If the bad guy has intercepted the DNS, they can just provide the md5 of the bad script, no?
That's enough extra work, and unreliable enough, that the attacker might not bother. Why work so hard to sabotage the user who checks md5sums when you can just wait for a user that doesn't? Just because thieves can carry lockpicks doesn't mean that you shouldn't bother locking your car: Protection against lazy, opportunistic thieves is still better than nothing.
The other advantage of the MD5 plan is that you can download the MD5 from a different site than the script, at a different time and over a different internet connection (or, perhaps, over https). A specific, important version of that use case is: If you're installing the script over and over again in an automated fashion, you can download its MD5 in advance, cache it, and then check it against every future download of the script to verify that the script hasn't changed. When the script gets updated and the MD5 legitimately changes, you audit the diff and then update your copy of the MD5 for the future.

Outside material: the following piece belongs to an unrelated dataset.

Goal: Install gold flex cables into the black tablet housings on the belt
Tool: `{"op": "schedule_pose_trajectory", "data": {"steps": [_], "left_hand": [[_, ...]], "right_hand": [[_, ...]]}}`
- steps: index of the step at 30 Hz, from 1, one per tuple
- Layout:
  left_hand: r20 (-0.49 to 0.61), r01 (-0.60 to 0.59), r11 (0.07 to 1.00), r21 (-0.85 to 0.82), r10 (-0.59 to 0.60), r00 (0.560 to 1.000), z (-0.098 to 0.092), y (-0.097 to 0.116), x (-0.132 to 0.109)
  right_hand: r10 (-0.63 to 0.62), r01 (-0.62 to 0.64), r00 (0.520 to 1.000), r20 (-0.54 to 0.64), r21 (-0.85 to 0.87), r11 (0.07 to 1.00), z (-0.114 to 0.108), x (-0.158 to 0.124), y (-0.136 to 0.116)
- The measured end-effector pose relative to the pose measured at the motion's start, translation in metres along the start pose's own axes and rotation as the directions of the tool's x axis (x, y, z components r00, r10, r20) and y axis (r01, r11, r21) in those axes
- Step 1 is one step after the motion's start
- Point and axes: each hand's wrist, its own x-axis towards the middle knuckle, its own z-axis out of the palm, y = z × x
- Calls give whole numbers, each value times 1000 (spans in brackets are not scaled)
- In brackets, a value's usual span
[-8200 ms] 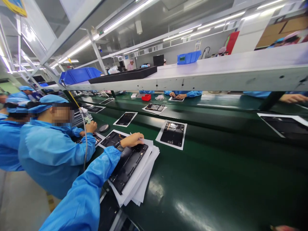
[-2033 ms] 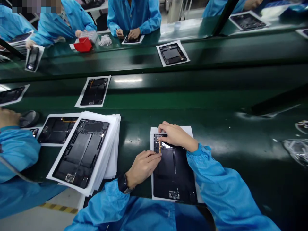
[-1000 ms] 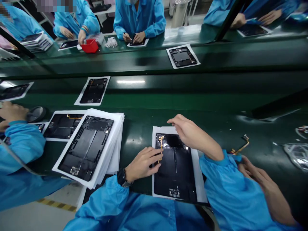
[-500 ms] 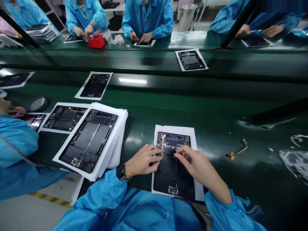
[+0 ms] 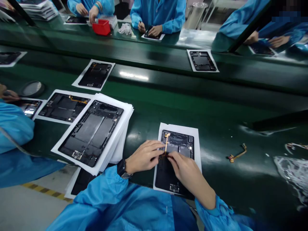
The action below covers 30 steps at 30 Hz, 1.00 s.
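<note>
A black tablet back shell [image 5: 179, 146] lies on a white sheet [image 5: 195, 134] on the green belt in front of me. A thin gold flex cable [image 5: 166, 142] runs down its left side. My left hand [image 5: 144, 157] and my right hand [image 5: 185, 170] meet at the cable's lower end, fingertips pinched together on it. A watch sits on my left wrist. To the left, another open tablet shell [image 5: 92, 131] rests on a stack of white sheets [image 5: 120, 134].
A loose gold flex cable [image 5: 237, 154] lies on the belt to the right, with clear plastic wrap [image 5: 292, 168] beyond it. More tablet shells on sheets [image 5: 95, 74] [image 5: 202, 61] dot the green conveyor [image 5: 156, 99]. Workers in blue coats sit to my left [image 5: 14, 128] and across the line [image 5: 158, 12].
My right hand has moved left and down to meet my left hand at the cable's lower end. The view has tilted slightly; a second cable appeared on the belt about a second ago.
</note>
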Motion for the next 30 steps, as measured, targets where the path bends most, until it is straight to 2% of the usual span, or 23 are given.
{"op": "schedule_pose_trajectory", "data": {"steps": [2,4,9,12,18,26,30], "left_hand": [[-69,47,999,-16,-48,997,-4,-2,-1],[-72,83,996,-20,-84,994,-7,-3,-3],[59,106,994,9,-107,993,-6,-2,-5],[102,115,993,27,-118,988,-2,-2,-7],[115,129,991,31,-132,985,0,-4,-7],[128,125,991,43,-130,983,-2,-5,-7],[115,125,992,33,-128,985,-2,-5,-6]], "right_hand": [[-40,39,999,-4,-73,997,1,5,-5],[-75,74,997,-3,-117,990,2,8,-10],[-93,93,996,12,-146,985,2,14,-20],[-78,77,997,-6,-93,993,6,12,-20],[-2,23,983,-184,112,993,24,1,-14],[88,-30,961,-262,220,975,19,-7,-12],[69,-13,967,-246,222,975,22,-8,-14]]}}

Meanwhile, using curl-over-HTTPS seems like it couldn't hurt, but better make sure 'curl' is really checking the cert and aborting on cert mismatch, because tools can be very sloppy about this. Also, you're still trusting the third party site, and once their site gets hacked it's game over… unless you have another canonical source for the MD5 sum.
One ultimately realizes why real packaging systems have signed packages, with private keys assigned to developers.